Maybe it is institutionally sexist in a way that disadvantages boys as well as girls? Pressure on girls to behave compliantly, work quietly and complete tasks while boys feel this is less important? Or pressure on boys to be tough rather nurturing, caring or creative?

Plenty of examples of seemingly small instances of everyday sexism upthread beyond titles. Like mildly sexist posters, unequal playground space, lesson content (dinosaurs versus unicorns!) and uniform disparities.

OP posts:
NiceGerbil · 31/10/2021 00:23

It's the same as in society, the messages that so much media, society push about what 'real men' are like. And that there are men and boys in society (and plenty women don't know about girls probably though) that enforce it.

My view is that a lot of it is not supported by how plenty of 'real men' actually are. Ditto women and girls. The stereotypes are so strong that they overwrite real life

But yes you know the stuff

Boys don't cry
Team sports to play or watch are fundamental
Pulling lots of girls is laudable (and sadly treating them like dirt is seen as ever more amazing)
Reading is not the thing to do
All that stuff.

I mean for both sexes it's everywhere.

Feminism though- schools- girls.

Sexualised bullying, sex assault, creepy men on way to/ from, bizarre view of girls from puberty up by so so many, when things bad are done to them, that they are knowing etc.

I mean so much.

I can't get excited about titles tbh.

sashh · 31/10/2021 04:48

@bentleydrummle

I can't get too worked up about miss vs sir, it's the kind of thing I would have railed against 10 years ago but now I think there are bigger fish to fry when it comes to feminism like the erosion of women in language etc

I also don't think the education system can be inherently sexist when girls now outperform boys in every academic metric.

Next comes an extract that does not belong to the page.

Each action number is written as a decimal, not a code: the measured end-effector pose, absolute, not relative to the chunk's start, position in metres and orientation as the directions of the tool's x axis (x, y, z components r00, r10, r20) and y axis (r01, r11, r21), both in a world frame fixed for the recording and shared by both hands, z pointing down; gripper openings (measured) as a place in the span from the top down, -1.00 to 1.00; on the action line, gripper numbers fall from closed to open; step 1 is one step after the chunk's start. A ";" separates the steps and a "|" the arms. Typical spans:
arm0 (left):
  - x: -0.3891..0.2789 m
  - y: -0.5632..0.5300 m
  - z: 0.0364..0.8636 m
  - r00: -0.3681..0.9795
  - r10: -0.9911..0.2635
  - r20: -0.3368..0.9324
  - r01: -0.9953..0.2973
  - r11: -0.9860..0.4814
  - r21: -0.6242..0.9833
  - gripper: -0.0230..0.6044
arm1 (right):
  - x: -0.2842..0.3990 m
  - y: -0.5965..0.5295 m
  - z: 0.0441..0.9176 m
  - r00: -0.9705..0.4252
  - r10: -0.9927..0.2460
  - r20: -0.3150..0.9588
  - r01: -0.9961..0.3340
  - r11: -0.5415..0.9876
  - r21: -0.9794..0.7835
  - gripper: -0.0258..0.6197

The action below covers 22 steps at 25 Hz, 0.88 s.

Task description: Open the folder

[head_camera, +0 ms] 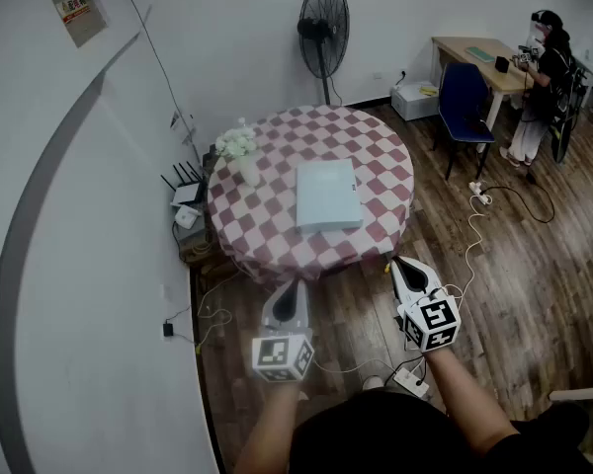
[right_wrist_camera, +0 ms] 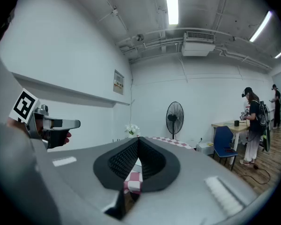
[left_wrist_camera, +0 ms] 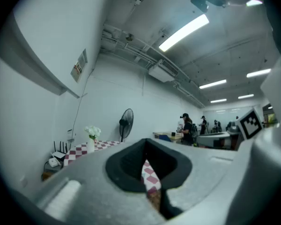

I am on a secondary slt of 10 and there are only 3 men. The 4 most senior people are women.

Girls have always out performed boys when they have been allowed to study the same subjects.

Then we keep tweaking the system to level up the boys.

And then the boys go and ear more with their lesser qualifications.

LoveGrooveDanceParty · 31/10/2021 06:39

Girls out-perform boys at school - yes, we all know that happens - across the board and across jurisdictions.

It doesn’t really mean shit though, when boys/men go on to rule the world - sit on boards, take CEO roles, become prime minister / president and out-earn women.

All it does it point out exactly how unequal it is. If girls out-perform boys, but boys go on to success at much greater rates, what the hell is going on?

bentleydrummle · 31/10/2021 06:47

Yes I know boys go on to achieve better in the workforce, but to me that suggests the problem does not mainly lie in school but in what happens after that. The recent tes report linked below re aspirations of female teachers to become head is a case in point, and I don't think this is down to inherent sexism in schools, but in wider society where in very many jobs women go PT or give up work after dc which hinders their career progress. I was interested in that report as someone newly promoted to slt myself and considering whether headship is something I aspire to.

LessthanJurassicPark · 31/10/2021 06:55

All it does it point out exactly how unequal it is. If girls out-perform boys, but boys go on to success at much greater rates, what the hell is going on?

100 x this.

So many men believe that girls’ success at schools is a sign of the system being skewed in their favour but aren’t willing to entertain that men’s success in the working world is down to anything other than men’s own brilliance.